Assignment: Below are some records; return all of them exactly as they are.

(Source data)
▬▬▬

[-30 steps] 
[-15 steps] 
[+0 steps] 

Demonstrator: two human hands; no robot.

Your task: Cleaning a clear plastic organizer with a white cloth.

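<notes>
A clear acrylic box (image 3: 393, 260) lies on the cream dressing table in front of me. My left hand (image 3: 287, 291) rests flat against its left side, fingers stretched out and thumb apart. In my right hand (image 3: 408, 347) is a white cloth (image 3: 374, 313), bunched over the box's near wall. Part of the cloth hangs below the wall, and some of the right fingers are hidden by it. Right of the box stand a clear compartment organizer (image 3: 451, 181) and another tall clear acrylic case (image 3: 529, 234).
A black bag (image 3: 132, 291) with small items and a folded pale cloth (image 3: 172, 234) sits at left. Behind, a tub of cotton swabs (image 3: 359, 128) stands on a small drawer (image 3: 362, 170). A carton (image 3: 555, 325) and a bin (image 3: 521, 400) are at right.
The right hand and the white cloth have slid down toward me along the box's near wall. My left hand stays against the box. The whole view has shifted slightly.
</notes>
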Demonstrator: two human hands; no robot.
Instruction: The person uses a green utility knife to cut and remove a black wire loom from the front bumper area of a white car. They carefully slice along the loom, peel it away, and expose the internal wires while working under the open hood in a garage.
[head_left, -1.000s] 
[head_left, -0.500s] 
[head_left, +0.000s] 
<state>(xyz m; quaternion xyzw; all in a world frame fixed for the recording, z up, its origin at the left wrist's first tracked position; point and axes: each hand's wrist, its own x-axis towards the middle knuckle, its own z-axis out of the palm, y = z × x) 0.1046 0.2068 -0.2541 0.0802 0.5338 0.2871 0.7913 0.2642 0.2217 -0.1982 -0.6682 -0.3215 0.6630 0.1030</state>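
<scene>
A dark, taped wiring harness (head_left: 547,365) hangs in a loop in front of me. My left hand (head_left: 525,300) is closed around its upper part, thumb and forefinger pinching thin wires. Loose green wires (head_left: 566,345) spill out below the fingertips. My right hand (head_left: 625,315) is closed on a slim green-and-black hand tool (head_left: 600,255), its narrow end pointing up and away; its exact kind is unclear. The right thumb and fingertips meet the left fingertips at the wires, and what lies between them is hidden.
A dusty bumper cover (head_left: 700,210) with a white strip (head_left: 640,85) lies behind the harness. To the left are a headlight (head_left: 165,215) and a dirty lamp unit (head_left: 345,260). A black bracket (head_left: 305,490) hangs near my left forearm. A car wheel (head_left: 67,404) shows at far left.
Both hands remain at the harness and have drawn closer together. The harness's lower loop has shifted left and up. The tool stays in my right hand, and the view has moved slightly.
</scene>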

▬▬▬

Result of the task:
[-30 steps] 
[-15 steps] 
[+0 steps] 

Demonstrator: two human hands; no robot.

Your task: Cleaning a clear plastic organizer with a white cloth.

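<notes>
A clear acrylic box (image 3: 393, 260) lies on the cream dressing table in front of me. My left hand (image 3: 287, 291) rests flat against its left side, fingers stretched out and thumb apart. In my right hand (image 3: 408, 347) is a white cloth (image 3: 374, 313), bunched over the box's near wall. Part of the cloth hangs below the wall, and some of the right fingers are hidden by it. Right of the box stand a clear compartment organizer (image 3: 451, 181) and another tall clear acrylic case (image 3: 529, 234).
A black bag (image 3: 132, 291) with small items and a folded pale cloth (image 3: 172, 234) sits at left. Behind, a tub of cotton swabs (image 3: 359, 128) stands on a small drawer (image 3: 362, 170). A carton (image 3: 555, 325) and a bin (image 3: 521, 400) are at right.
The right hand and the white cloth have slid down toward me along the box's near wall. My left hand stays against the box. The whole view has shifted slightly.
</notes>
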Demonstrator: two human hands; no robot.
Instruction: The person uses a green utility knife to cut and remove a black wire loom from the front bumper area of a white car. They carefully slice along the loom, peel it away, and expose the internal wires while working under the open hood in a garage.
[head_left, -1.000s] 
[head_left, -0.500s] 
[head_left, +0.000s] 
<state>(xyz m; quaternion xyzw; all in a world frame fixed for the recording, z up, its origin at the left wrist's first tracked position; point and axes: each hand's wrist, its own x-axis towards the middle knuckle, its own z-axis out of the palm, y = z × x) 0.1046 0.2068 -0.2541 0.0802 0.5338 0.2871 0.7913 0.2642 0.2217 -0.1982 -0.6682 -0.3215 0.6630 0.1030</state>
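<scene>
A dark, taped wiring harness (head_left: 547,365) hangs in a loop in front of me. My left hand (head_left: 525,300) is closed around its upper part, thumb and forefinger pinching thin wires. Loose green wires (head_left: 566,345) spill out below the fingertips. My right hand (head_left: 625,315) is closed on a slim green-and-black hand tool (head_left: 600,255), its narrow end pointing up and away; its exact kind is unclear. The right thumb and fingertips meet the left fingertips at the wires, and what lies between them is hidden.
A dusty bumper cover (head_left: 700,210) with a white strip (head_left: 640,85) lies behind the harness. To the left are a headlight (head_left: 165,215) and a dirty lamp unit (head_left: 345,260). A black bracket (head_left: 305,490) hangs near my left forearm. A car wheel (head_left: 67,404) shows at far left.
Both hands remain at the harness and have drawn closer together. The harness's lower loop has shifted left and up. The tool stays in my right hand, and the view has moved slightly.
</scene>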

An answer has been given, and the exercise is complete.